5. X-ray and visible light travel at the same speed in a vacuum. Do they travel at the same speed in the glass?
ANSWER: The refractive index of glass for X-rays is less than that for visible light. Since the speed of an electromagnetic wave is inversely proportional to the refractive index, the speed of X-rays in the glass will be more than the visible light.
6. Characteristic X-rays may be used to identify the element from which they are coming. Can continuous X-rays be used for this purpose?
ANSWER: Characteristic X-rays are produced when the accelerated electrons knock out an inner electron from the atom of the target. This vacancy is filled by the higher-orbit electrons in the atom. The difference in the energy levels of these two orbits is given to the emitted photon of the X-ray. This difference is characteristic of a particular element. By studying these characteristic X-rays the element can be identified from which they are emitted.

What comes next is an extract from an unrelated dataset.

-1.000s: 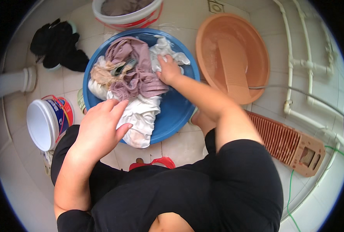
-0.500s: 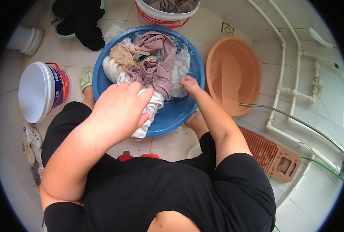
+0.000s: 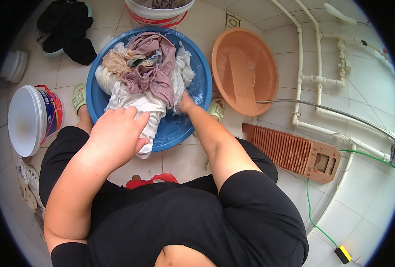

Continuous X-rays are emitted when the accelerated electrons lose their kinetic energy after hitting the target and stop inside the target after many collisions. So the energy (and frequency) of the photons thus emitted depends upon the amount of lost kinetic energy of electrons. It does not carry any information about the elements from which they are emitted. So continuous X-rays can not be used for identifying elements from which they are emitted.
7. Is it possible that in a Coolidge tube characteristic Lₐ X -rays are emitted but not Kₐ rays?
ANSWER: Kₐ X-ray is emitted when an electron in the K shell of the target atom is knocked out by the accelerating electron in the Coolidge tube and the electron in the L shell fills it. But the Lₐ X-ray is emitted if an electron in the L shell is knocked out and it is filled by an M shell electron in the target atom. We know that it requires less energy to knock out an electron from the L shell than the K shell. If the potential difference in the X-ray tube is maintained such that it gives the accelerating electrons less energy than required for dislodging a K shell electron but more energy than required to dislodge an electron from the L shell, then Lₐ X-rays may be emitted but not Kₐ X-rays. Hence in a Coolidge tube, it is possible that only Lₐ X-rays or other L series X-rays are emitted and not the Kₐ X-rays by controlling the potential difference in the tube.
8. Can Lₐ X-ray of one material have a shorter wavelength than Kₐ X-ray of another?
ANSWER: In other words, can an Lₐ X-ray photon of one material have more energy than a Kₐ X-ray photon of another material. The energy levels of K, L, and M shells depend on the atomic number Z of an element. The energy of the photon of Lₐ X-ray is the difference between the L and M shell of the atom while the energy of the photon of Kₐ X-ray is the difference between the K shell and L shell of the atom. There may be a situation in which an element with a higher atomic number such as Z =74 (Tungston) has an energy difference between the L and M shell more than the energy difference between the K and L shell of an element with a lower atomic number say Z =27 (Cobalt). In such a case, Lₐ X-rays of Tungston will have a shorter wavelength than the Kₐ X-rays of Cobalt.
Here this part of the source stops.